Le début du concert avec de très courtes pièces de Stravinski nous livré de belles surprises. D’abord un chef surgissant de l’orchestre sans accepter d’être applaudi et qui dirige de suite. D’emblée le sens du tactus, l’organisation des plans sonores , l’humour et la fine musicalité ouvrent l’esprit avec un Stravinski enchanteur. Puis pour le Tango un altiste et une violoniste se débarrassent de leur instrument pour se livrer à un tango de salon de la plus grande élégance avec des portés suggestifs. L’humour envahit la salle et le public est d’emblé séduit par ce mélange de perfection stylistique et instrumentale et un plaisir à faire la musique ensemble communicatif. Durant tout le concert, les sourires diffusent entre le chef et l‘orchestre et entre les musiciens. Ce ne sont pas les qualités instrumentales qui font de cet orchestre une merveille mais la cohésion, la musicalité inouïe qui se retrouve dans le plus petit motif. On sent un travail accompli dans le plaisir du partage qui jamais n’est oublié. Le son de cet orchestre est très attachant car il est vrai. Quand tant d’orchestres recherchent un son lisse, parfait et passe partout, le Budapest festival Orchestre a une personnalité par une multitudes de couleurs assumée. Ainsi les symphonies de Haydn sont pour votre serviteur souvent semblables en un ennuie admiratif distant. Avec de tels interprètes, la vie diffuse par une mise en place impeccable, quelques petites variations de tempo, des phrasés subtilement amenés, mais surtout des couleurs admirablement variées. La moindre note de cor, de hautbois, de trompette, parfois juste dans un accord, éveille l’esprit et fait dresser l’oreille.

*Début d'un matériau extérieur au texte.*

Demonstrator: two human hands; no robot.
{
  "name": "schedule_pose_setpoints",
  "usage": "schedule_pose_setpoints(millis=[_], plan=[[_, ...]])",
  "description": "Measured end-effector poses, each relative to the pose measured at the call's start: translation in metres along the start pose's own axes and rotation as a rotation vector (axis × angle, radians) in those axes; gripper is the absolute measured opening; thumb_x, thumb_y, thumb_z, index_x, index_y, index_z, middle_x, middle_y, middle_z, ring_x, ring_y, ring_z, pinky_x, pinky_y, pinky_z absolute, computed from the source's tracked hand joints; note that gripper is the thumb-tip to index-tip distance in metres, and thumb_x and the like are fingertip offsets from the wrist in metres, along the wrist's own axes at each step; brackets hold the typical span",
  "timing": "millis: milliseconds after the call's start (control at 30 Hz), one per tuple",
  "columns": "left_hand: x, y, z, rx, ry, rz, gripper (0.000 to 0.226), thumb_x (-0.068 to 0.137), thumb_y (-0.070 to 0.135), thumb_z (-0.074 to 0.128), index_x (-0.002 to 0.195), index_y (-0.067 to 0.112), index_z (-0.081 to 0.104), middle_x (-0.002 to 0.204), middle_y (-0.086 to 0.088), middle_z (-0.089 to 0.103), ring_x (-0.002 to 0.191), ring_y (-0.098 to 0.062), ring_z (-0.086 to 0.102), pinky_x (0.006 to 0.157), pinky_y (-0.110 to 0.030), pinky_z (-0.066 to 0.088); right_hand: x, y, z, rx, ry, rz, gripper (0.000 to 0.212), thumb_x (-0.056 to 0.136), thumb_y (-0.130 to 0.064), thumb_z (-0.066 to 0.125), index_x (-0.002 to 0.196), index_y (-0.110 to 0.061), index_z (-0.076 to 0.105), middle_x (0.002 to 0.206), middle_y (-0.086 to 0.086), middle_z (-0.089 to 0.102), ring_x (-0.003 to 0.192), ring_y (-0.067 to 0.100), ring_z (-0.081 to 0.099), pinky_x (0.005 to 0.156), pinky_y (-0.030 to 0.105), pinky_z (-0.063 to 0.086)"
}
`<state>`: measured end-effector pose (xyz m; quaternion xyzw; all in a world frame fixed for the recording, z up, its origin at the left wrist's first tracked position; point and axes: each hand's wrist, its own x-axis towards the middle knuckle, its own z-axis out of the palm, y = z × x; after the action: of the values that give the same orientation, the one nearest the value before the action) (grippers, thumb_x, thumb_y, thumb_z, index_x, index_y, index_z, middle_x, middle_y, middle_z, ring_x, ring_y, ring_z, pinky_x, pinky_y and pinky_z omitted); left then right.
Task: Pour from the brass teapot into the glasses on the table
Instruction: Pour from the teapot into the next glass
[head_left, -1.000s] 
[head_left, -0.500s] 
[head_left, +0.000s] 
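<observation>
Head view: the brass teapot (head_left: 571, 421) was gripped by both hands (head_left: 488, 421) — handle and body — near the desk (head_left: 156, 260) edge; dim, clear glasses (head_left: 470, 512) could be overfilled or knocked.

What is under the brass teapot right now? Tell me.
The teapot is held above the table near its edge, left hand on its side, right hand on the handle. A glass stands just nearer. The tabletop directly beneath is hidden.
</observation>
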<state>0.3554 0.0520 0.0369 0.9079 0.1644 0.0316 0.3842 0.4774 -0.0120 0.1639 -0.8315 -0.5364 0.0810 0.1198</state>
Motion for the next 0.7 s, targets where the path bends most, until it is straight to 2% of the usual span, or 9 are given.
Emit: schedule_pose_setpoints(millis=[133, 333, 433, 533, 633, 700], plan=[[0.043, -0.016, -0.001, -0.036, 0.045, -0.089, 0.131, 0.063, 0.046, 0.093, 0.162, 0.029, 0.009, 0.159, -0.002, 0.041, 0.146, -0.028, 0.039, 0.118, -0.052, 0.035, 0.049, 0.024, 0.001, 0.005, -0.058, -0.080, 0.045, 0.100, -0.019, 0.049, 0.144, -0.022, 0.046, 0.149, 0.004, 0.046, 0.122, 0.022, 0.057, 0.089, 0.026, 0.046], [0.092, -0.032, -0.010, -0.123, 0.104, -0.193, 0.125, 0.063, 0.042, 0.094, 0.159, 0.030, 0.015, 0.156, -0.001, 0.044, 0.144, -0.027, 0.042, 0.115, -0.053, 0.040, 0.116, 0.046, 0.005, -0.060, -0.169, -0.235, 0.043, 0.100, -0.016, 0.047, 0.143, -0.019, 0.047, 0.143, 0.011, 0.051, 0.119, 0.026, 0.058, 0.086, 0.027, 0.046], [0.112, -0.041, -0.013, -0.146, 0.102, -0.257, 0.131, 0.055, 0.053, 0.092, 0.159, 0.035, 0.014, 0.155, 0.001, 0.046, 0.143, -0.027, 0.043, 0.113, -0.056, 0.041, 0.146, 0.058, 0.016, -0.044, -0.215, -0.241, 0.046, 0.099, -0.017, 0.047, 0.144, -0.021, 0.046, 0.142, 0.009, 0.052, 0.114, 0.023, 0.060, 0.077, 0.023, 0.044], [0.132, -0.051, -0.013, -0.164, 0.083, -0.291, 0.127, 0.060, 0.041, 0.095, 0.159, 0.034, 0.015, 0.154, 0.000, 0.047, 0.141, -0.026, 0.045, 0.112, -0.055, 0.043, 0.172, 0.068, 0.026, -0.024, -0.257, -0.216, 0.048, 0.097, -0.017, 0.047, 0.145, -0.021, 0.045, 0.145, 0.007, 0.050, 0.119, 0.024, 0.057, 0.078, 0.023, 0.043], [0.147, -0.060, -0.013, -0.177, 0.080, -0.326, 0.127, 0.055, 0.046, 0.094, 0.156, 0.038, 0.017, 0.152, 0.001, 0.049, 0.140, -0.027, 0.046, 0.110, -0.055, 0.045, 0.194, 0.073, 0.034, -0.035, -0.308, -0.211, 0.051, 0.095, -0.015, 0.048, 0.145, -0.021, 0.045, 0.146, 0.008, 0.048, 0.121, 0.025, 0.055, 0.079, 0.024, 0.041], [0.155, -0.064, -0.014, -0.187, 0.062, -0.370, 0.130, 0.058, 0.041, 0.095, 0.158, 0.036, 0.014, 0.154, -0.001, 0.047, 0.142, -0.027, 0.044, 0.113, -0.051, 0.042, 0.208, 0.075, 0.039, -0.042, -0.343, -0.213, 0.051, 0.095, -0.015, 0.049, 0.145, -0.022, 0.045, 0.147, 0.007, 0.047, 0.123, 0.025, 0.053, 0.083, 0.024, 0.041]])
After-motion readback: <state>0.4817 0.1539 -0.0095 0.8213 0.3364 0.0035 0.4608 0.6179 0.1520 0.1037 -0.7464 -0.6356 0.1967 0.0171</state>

Élégance, classe, précision et humour sont les qualités de la direction d’Ivan Fischer.

Bela Bartok idiomatique

Après cette première partie de concert spirituelle ayant ouvert l’esprit, le concerto pour orchestre de Bartok en deuxième partie, a été un moment de grâce rare. Fond et forme, esprit et respect du texte n’ont fait qu’un tout admirable qu’il paraît vain de détailler. On ne peut rêver interprétation plus aboutie, ne cédant en rien sur la splendeur sonore, la mise en valeur du talent d’orchestrateur de Bartok, le sens d’une partition en forme de manifeste pour la vie. La musique circule entre tous les musiciens, tout se répond se cherche, se cache pour mieux surprendre. La spacialisation est parfaitement lisible avec la disposition orchestrale « viennoise ». Ivan Fischer connaît la partition par cœur et dans un état de bonheur partagé nous ouvre l’âme à celle de Bela Bartok. Dépassant la dureté de sa condition (comment le lugubre du troisième mouvement nous a fendu le cœur !), le compositeur nous offre une coda rayonnante de force et de puissance. Tous les instrumentistes font honneur aux exigences de la partition, sans jamais tirer la couverture à soi, toujours dans le partage, l’écoute admirative. Le collectif au service du plaisir individuel prodigué a chaque membre du public. Un très grand moment de musicalité intensément vécu par des auditeurs très concentrés. En bis l’originalité et la puissance de l’interprétation de l’Intermezzo de Cavaliera Rusticana nous a rappelé quel chef de théâtre est Ivan Fischer et quel orchestre de fosse le Budapest Festival Orchestra peut être. Toujours au sommet !

Toulouse. Halle Aux Grains. 14 janvier 2011. Igor Stravinski (1882-1971) : Scherzo à la russe ; Tango. Joseph Haydn (1732-1809) : Symphonie n°92, « Oxford », Hob.I : 92 ; Béla Bartók (1891-1946) : Concerto pour Orchestre, Sz 116,BB 123. Budapest Festival Orchestra ; Direction : Ivan Fischer.